### Work to be completed
Among the entries that follow, some lines contain the word "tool". Show all of them.

[Stored records]
::::::::::

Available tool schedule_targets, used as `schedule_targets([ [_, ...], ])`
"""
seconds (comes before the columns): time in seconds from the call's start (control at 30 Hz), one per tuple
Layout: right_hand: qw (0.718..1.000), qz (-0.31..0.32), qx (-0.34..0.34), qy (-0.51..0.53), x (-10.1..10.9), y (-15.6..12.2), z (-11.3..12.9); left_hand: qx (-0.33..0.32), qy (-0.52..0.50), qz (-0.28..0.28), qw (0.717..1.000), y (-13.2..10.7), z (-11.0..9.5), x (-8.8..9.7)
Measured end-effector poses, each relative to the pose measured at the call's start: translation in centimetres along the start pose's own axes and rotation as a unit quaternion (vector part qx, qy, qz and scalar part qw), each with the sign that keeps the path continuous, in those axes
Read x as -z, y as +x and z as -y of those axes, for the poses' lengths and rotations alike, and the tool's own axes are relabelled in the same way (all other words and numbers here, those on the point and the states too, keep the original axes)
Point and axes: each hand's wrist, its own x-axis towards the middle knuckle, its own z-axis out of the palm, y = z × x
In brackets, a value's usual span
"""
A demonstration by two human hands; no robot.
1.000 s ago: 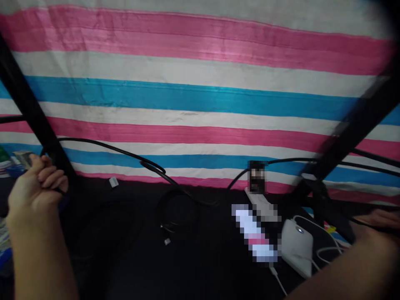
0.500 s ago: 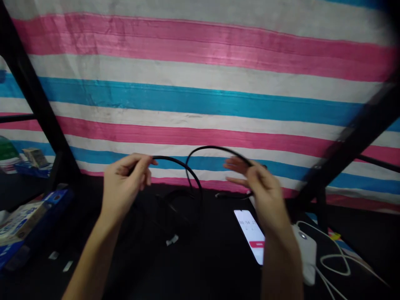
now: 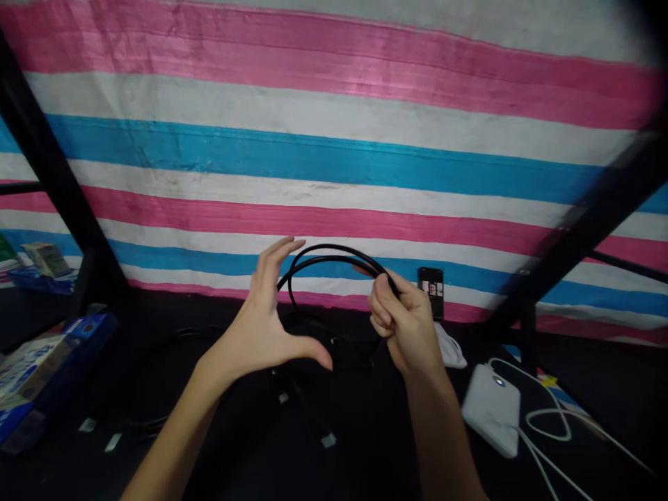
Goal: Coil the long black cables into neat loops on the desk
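My right hand [image 3: 406, 325] is closed around a black cable [image 3: 326, 259] that arches in a double loop above the dark table top. My left hand [image 3: 266, 327] is spread open just left of the loop, its fingertips near or touching the cable. More of the black cable lies coiled on the table under both hands, with small white connectors [image 3: 328, 440] on the surface in front.
A white power adapter [image 3: 493, 410] with white cords [image 3: 553, 424] lies at the right. A small black device [image 3: 431, 289] leans against the striped pink, blue and white cloth. Black frame bars [image 3: 49, 181] cross left and right. Blue boxes [image 3: 36, 369] sit at the left.
The hands have come closer together. The cable is now gathered into a tighter double loop in my right hand. My left hand has opened and let go. The phone is no longer visible.
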Motion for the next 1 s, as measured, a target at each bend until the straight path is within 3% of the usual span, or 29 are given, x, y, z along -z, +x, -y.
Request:
schedule_targets([
  [0.07, 0.999, -0.006, -0.001, 0.039, 0.3, 0.1, 0.2, -0.021, 0.046, 0.051, 0.997, -0.2, 0.9, -0.8],
  [0.13, 0.998, 0.014, -0.007, 0.054, 0.6, 0.0, 0.5, -0.039, 0.098, 0.024, 0.994, -0.4, 2.0, -1.8],
  [0.2, 0.997, 0.056, -0.02, 0.048, 1.0, -0.1, 0.6, -0.042, 0.101, -0.04, 0.993, -0.3, 3.1, -2.7],
  [0.3, 0.988, 0.145, -0.041, 0.018, 1.6, 0.1, 0.1, -0.001, 0.041, -0.105, 0.994, 0.0, 4.0, -2.9],
  [0.4, 0.982, 0.184, -0.041, -0.015, 1.7, 0.9, -1.1, 0.085, -0.022, -0.05, 0.995, 0.4, 4.2, -2.2],
  [0.5, 0.99, 0.12, -0.007, -0.076, 1.0, 1.5, -2.1, 0.18, -0.057, -0.017, 0.982, 0.6, 4.1, -1.5],
  [0.6, 0.992, 0.066, -0.004, -0.11, -0.4, 1.3, -2.4, 0.223, -0.016, -0.044, 0.974, 0.5, 3.6, -1.1],
  [0.77, 0.989, 0.049, -0.027, -0.137, -1.3, 0.6, -2.5, 0.279, 0.049, -0.099, 0.954, 0.1, 1.7, -0.7],
  [0.9, 0.99, 0.071, -0.094, -0.077, -0.3, 1.3, -3.0, 0.314, -0.052, -0.112, 0.941, 0.1, 0.7, -0.6],
  [1.0, 0.993, 0.048, -0.108, -0.026, 0.3, 1.8, -3.0, 0.358, -0.104, -0.082, 0.924, 0.2, 1.1, -0.8],
])
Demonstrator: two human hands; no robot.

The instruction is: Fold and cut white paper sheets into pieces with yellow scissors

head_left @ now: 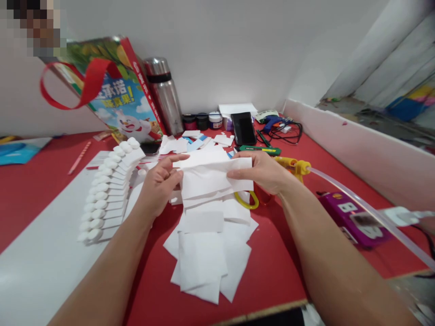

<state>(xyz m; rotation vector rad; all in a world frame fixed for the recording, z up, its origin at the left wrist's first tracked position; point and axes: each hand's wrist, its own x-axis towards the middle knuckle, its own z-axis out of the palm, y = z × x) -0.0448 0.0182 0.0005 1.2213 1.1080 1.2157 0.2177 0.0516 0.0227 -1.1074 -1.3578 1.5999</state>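
Note:
My right hand [263, 171] pinches a white paper sheet [205, 182] at its right side, thumb on top. My left hand [159, 184] has its thumb and fingers on the sheet's left edge. Several more loose white sheets [202, 262] lie overlapped beneath, fanned towards the table's front edge. A yellow scissors handle [249, 206] shows partly from under the papers, below my right hand. To the left of my left hand stands a curved row of white paper pieces with round white ends [107, 194].
A yellow glue gun [297, 168] with a clear stick lies right, near a purple box [356, 219]. Behind are a green cutter [260, 150], a black phone [244, 128], jars [215, 120], a steel flask [166, 97] and a picture box [118, 90]. A low white wall [356, 145] borders the right.

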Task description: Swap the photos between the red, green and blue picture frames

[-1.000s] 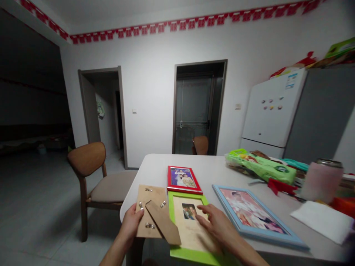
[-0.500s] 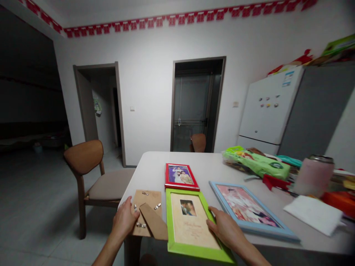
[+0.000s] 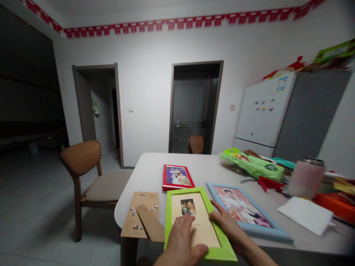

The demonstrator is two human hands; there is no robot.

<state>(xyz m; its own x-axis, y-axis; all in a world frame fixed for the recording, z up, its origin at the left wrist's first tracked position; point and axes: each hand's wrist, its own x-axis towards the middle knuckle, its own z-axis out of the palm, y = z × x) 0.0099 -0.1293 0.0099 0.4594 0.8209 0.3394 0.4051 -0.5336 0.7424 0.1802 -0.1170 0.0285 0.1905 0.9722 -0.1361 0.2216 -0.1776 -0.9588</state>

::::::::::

### Response below
Available tool schedule_targets, used as `schedule_targets([ [_, ...], ])`
Read x as -z, y as +x and z as -y of those axes, for the poses' lengths and rotations alike, and the tool's own axes are relabelled in the same way (all other words and numbers here, those on the point and the states too, keep the original axes)

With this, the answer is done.